## Instructions for the task
Every line below that contains "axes" is to be copied.

---------- Data excerpt

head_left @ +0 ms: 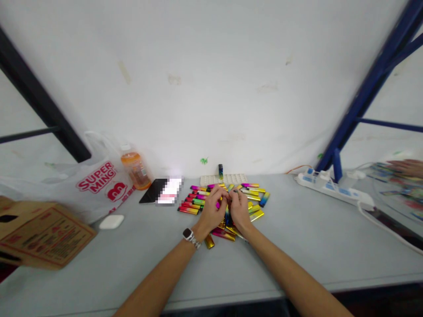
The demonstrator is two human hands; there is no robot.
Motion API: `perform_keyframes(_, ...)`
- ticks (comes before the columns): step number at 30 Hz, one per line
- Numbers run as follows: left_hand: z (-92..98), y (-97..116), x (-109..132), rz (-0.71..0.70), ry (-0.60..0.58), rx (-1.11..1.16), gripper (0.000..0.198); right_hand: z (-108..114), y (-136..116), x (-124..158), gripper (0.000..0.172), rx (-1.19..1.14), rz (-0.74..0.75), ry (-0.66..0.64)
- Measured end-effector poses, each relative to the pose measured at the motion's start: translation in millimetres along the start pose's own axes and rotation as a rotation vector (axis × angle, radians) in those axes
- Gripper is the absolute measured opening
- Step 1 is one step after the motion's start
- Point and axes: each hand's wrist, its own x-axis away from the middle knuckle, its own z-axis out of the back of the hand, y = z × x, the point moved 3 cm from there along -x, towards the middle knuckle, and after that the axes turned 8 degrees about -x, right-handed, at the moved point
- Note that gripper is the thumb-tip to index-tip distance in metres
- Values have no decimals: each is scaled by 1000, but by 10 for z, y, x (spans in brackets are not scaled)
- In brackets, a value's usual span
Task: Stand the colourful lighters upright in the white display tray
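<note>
My left hand point(214, 209), with a watch point(188, 234) on its wrist, and my right hand point(240, 210) meet over a heap of slim, shiny, flat sticks. The fingers of both are bent together in a pinch; what lies between the fingertips is too small and hidden to name. Around them spread red and yellow sticks point(188, 210) on the left, yellow sticks point(257, 215) on the right and a blue and yellow stick point(264, 199) at the right edge. More are partly covered by my hands. Behind, a dark stick point(220, 171) stands upright at a white slotted tray point(238, 178).
Left stand a cardboard box point(49, 233), a white plastic bag point(79, 193), an orange bottle point(136, 169), a white case point(111, 222) and a dark tablet or phone point(152, 191). Right lies a power strip point(337, 189) with cables. Another person's hand point(408, 167) shows far right.
</note>
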Motion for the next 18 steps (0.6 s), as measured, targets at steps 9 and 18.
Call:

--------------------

## Task result
- Measured end-effector poses, each relative to the pose measured at the motion's start: translation in millimetres along the start pose's own axes and rotation as a rotation vector (axis × angle, radians) in those axes
- Point and axes: each hand's wrist, its own x-axis away from the middle knuckle, its own z-axis out of the back of the hand, y = z × x, the point moved 3 cm from there along -x, towards the middle knuckle, and after that the axes turned 8 degrees about -x, right-handed, at the moved point

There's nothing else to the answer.